Input format
Closed this issue · 3 comments
Hello,
I am wondering about the required input format. preprocessor.py says that the csv fields timestamp
, machine
, event
and optionally label
are required.
Would it be possible to add an example input csv file which demonstrates the meaning of each of these fields?
For me, the meaning of the fields timestamp and event is clear. Much less the meaning of the field machine, since the original paper on DeepLog does not distinguish between logs originating from different machines.
Also, I am missing fields for log parameter values. Are these somehow included in the event
field or does this implementation not support the parameter value anomaly detection model as described in the original paper?
I'd be thankful for an answer.
Best regards, Juri
Hi Juri,
Indeed, DeepLog does not necessarily distinguish between events produced by different machines. The reason this was added was to be more consistent with our own work on DeepCASE. Basically the machine
value allows you to specify a unique identifier for each machine producing an event. This can be an IP address, MAC address, or any string value that you wish to identify the machine. If you do not want to distinguish between machines, i.e., run the analysis over all events of all machines simultaneously, you can give each entry in the machine
column the same value or leave it blank.
This DeepLog repository only implements the log key anomaly detection of DeepLog and therefore does not support the parameter value anomaly detection model. Should you wish to implement something and add it to this repository than I am of course happy to accept pull requests.
Thanks for you reply!
Am I right in assuming the following format for the input:
timestamp,event,machine
1638060458,280,head01
1638060458,280,head01
1638060458,281,head01
1638060458,281,head01
1638060458,282,head01
given the following logfile:
1638060458 Get SDR 0034 command failed
1638060458 Get SDR 0034 command failed
1638060458 Close Session command failed
1638060458 Close Session command failed
1638060458 Watchdog | EBh | ok | 6.1 |
I.e. the event is just some arbitrary identifier for any given event type?

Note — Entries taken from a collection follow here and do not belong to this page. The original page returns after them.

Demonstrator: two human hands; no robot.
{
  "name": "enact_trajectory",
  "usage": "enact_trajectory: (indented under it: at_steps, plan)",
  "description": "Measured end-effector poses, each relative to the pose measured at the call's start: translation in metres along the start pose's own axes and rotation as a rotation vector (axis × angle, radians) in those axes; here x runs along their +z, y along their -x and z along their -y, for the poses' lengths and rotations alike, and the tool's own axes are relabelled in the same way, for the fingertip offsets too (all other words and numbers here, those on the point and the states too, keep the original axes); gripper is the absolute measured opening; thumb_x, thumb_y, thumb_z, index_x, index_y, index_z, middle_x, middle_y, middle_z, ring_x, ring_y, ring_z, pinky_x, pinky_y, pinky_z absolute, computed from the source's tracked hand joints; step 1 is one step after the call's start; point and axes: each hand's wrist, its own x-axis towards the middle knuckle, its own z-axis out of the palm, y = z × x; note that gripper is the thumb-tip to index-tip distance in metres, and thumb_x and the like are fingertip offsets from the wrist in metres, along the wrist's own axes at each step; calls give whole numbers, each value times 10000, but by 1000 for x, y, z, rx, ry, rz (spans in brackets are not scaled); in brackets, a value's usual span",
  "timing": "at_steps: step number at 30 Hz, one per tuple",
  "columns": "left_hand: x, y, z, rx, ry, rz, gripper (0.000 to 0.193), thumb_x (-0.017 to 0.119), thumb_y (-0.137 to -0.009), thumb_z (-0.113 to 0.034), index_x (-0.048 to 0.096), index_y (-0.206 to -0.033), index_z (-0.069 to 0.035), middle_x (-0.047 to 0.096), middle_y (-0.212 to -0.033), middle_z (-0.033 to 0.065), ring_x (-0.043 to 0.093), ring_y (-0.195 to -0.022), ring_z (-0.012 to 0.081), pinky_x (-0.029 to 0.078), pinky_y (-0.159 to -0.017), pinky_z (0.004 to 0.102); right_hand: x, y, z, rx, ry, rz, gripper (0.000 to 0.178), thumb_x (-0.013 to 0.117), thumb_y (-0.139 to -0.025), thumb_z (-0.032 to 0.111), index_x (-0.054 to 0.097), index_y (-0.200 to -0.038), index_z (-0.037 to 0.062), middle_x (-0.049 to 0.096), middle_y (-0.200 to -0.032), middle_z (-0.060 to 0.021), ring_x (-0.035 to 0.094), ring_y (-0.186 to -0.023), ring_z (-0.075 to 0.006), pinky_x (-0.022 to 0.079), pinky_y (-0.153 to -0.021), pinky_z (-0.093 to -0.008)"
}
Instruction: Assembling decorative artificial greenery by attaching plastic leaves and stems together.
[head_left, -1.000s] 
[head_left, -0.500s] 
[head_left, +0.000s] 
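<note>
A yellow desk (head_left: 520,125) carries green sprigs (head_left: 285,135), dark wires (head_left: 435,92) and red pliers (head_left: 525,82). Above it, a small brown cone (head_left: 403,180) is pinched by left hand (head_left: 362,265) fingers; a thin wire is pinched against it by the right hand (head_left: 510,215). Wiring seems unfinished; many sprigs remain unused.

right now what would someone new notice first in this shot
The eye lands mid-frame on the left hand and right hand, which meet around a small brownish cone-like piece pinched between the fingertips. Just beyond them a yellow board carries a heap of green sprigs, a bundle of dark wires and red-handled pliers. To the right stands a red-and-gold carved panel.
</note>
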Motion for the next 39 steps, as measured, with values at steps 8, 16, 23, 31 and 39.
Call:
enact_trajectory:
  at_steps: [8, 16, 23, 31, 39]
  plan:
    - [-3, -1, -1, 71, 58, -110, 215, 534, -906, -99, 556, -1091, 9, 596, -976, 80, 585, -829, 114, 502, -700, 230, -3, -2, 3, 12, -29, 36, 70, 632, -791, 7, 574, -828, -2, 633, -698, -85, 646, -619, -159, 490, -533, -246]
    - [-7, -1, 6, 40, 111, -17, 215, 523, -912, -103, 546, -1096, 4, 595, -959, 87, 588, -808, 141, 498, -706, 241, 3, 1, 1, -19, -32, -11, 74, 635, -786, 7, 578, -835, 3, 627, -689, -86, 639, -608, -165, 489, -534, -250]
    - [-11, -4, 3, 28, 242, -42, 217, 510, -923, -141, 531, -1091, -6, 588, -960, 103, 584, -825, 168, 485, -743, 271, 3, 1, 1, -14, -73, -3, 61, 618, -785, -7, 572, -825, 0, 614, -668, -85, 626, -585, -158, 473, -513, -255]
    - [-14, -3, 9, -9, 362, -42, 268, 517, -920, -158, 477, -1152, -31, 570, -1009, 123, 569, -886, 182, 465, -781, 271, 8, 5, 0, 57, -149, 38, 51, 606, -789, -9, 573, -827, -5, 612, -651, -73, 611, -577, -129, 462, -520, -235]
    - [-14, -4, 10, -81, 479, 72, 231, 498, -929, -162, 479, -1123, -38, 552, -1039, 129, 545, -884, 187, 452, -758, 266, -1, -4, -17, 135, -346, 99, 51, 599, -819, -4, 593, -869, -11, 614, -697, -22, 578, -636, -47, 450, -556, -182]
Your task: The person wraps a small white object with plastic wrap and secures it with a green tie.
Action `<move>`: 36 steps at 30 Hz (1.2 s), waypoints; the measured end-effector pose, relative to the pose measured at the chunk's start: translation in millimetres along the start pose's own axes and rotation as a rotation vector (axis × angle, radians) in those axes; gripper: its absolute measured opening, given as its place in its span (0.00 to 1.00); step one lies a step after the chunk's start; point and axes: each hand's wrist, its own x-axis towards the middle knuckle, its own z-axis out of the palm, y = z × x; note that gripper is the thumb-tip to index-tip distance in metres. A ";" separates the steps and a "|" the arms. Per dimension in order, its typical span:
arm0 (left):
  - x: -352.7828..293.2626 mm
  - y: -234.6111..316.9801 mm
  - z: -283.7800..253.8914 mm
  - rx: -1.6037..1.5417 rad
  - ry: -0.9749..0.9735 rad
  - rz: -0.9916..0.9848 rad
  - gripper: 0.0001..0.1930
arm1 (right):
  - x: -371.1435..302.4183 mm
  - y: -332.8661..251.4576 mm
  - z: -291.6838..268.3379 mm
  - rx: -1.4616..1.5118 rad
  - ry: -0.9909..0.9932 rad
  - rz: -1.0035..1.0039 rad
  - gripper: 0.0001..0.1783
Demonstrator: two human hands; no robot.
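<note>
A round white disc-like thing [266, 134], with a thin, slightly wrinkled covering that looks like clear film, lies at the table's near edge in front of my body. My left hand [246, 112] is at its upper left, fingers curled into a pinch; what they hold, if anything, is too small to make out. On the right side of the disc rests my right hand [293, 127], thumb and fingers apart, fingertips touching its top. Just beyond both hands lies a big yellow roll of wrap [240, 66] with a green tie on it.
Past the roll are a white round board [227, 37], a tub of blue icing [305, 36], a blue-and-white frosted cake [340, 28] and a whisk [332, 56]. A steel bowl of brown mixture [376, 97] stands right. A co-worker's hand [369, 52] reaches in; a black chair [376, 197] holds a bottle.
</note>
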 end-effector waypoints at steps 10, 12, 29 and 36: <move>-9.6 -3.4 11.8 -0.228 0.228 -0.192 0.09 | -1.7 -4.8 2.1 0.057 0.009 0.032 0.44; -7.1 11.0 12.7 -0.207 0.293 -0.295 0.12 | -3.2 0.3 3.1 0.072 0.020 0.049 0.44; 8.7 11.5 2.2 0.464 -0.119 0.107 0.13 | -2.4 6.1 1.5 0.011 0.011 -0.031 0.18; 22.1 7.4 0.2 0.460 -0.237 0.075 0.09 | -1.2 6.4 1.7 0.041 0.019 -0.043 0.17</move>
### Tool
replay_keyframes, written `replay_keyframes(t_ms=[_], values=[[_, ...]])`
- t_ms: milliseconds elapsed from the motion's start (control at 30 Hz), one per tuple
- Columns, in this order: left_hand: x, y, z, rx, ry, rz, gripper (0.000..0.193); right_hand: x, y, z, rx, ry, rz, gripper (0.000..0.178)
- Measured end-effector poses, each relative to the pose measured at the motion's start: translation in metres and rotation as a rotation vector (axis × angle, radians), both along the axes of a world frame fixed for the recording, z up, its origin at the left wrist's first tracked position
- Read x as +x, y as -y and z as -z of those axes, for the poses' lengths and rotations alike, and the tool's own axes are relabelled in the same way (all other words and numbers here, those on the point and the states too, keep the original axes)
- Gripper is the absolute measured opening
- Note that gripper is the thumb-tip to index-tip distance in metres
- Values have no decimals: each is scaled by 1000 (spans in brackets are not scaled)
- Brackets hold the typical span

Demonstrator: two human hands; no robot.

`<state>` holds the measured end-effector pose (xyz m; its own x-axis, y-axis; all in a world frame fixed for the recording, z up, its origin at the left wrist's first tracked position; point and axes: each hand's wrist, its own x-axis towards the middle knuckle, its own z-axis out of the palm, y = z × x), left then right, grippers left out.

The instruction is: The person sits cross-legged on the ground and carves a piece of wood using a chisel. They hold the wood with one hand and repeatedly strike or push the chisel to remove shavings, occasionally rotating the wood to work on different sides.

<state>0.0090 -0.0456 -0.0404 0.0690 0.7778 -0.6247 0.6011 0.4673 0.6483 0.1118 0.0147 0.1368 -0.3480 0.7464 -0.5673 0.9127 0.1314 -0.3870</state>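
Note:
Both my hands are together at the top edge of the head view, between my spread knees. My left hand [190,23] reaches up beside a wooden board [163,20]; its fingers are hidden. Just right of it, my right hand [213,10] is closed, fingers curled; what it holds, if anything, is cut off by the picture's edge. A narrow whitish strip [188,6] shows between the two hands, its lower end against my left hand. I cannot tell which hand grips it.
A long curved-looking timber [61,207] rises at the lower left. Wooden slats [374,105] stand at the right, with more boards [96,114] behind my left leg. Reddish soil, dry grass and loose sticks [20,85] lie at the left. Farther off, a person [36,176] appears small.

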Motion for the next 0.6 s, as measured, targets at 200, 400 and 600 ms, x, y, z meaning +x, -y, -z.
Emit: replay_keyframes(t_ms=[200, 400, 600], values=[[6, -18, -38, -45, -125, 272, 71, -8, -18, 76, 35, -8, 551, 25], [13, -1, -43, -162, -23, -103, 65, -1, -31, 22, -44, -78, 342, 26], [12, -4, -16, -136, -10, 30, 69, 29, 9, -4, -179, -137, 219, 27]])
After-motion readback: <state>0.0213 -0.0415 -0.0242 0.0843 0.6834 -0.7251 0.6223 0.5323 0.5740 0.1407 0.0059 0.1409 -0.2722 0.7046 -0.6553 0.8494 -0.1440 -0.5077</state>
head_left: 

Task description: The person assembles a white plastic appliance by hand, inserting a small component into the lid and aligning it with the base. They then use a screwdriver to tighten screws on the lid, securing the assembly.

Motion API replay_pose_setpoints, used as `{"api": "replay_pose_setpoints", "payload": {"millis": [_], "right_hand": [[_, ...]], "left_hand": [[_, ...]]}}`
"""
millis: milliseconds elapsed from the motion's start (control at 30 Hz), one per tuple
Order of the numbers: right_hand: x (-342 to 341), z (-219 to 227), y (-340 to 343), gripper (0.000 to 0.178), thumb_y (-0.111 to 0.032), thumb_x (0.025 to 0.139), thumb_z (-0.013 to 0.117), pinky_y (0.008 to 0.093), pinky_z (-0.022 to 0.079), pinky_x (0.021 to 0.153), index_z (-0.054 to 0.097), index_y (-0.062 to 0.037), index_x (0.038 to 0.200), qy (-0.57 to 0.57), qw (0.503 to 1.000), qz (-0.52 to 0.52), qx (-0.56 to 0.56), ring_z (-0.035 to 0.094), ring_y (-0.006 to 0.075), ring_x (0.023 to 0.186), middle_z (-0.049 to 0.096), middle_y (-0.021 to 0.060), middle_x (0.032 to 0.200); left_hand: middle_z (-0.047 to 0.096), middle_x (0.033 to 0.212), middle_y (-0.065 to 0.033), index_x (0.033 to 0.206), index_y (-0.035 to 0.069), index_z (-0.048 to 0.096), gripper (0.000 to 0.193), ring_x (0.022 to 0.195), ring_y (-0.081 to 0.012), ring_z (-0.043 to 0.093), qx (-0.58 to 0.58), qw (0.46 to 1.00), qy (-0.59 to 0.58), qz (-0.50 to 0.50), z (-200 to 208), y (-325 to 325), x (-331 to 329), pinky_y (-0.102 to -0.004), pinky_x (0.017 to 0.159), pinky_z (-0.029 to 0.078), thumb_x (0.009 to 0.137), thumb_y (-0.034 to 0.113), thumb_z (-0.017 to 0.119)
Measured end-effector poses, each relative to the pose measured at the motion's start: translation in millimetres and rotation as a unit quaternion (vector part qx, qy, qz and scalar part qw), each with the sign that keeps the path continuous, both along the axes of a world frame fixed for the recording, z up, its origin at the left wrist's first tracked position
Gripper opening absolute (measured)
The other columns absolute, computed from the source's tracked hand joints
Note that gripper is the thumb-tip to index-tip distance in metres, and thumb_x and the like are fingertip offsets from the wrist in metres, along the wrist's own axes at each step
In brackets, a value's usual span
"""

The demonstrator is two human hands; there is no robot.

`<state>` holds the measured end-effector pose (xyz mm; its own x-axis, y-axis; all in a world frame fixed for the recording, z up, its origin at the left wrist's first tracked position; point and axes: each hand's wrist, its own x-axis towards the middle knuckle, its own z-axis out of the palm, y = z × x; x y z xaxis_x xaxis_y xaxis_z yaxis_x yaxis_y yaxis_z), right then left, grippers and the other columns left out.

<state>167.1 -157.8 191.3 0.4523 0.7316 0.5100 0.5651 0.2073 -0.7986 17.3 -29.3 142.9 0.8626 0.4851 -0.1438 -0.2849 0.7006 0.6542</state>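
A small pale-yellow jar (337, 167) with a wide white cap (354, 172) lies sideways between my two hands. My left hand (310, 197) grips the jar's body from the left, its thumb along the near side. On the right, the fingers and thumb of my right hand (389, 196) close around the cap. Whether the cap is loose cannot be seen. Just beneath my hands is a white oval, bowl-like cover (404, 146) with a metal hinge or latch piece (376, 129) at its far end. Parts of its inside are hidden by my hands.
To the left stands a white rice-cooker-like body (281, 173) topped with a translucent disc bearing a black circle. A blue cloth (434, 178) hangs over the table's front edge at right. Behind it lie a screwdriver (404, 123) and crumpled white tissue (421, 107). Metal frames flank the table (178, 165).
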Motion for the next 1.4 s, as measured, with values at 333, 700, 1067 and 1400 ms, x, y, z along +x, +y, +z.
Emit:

Yes that is indeed correct, in the example that you are providing:
280
is the identifier forGet SDR 0034 command failed
281
is the identifier forClose Session command failed
282
is the identifier forWatchdog | EBh | ok | 6.1 |
- All logs in the logfile originiate from the machine
head01
So you can just add an arbitrary identifier for any given event type. And please note that you can also simply use a string as an identifier. I.e., for the given logfile from your example, following csv file would also be correct:
timestamp,event,machine
1638060458,Get SDR 0034 command failed,head01
1638060458,Get SDR 0034 command failed,head01
1638060458,Close Session command failed,head01
1638060458,Close Session command failed,head01
1638060458,Watchdog | EBh | ok | 6.1 |,head01
Example in code
The DeepCASE preprocessor will internally map all unique identifiers to a numerical representation that is accessible via the mapping
variable returned by the preprocessor.csv() method. (I just saw that the mapping variable was not documented in the return of csv, so I just updated the documentation as well :))
# DeepCASE Imports
from deepcase.preprocessing import Preprocessor
if __name__ == "__main__":
########################################################################
# Loading data #
########################################################################
# Create preprocessor
preprocessor = Preprocessor(
length = 5, # 5 events in context for this example
timeout = 86400, # Ignore events older than 1 day (60*60*24 = 86400 seconds)
)
# Load data from file
context, events, labels, mapping = preprocessor.csv('path/to/example/given/above.csv')
print(context)
print(events)
print(labels)
print(mapping)
This will give the following output:
Context:
tensor([[3, 3, 3, 3, 3],
[3, 3, 3, 3, 1],
[3, 3, 3, 1, 1],
[3, 3, 1, 1, 0],
[3, 1, 1, 0, 0]])
Events:
tensor([1, 1, 0, 0, 2])
Labels:
None
Mapping:
{0: 'Close Session command failed', 1: 'Get SDR 0034 command failed', 2: 'Watchdog | EBh | ok | 6.1 |', 3: -1337}
Where the number 3
, means NO CONTEXT EVENT AVAILABLE
.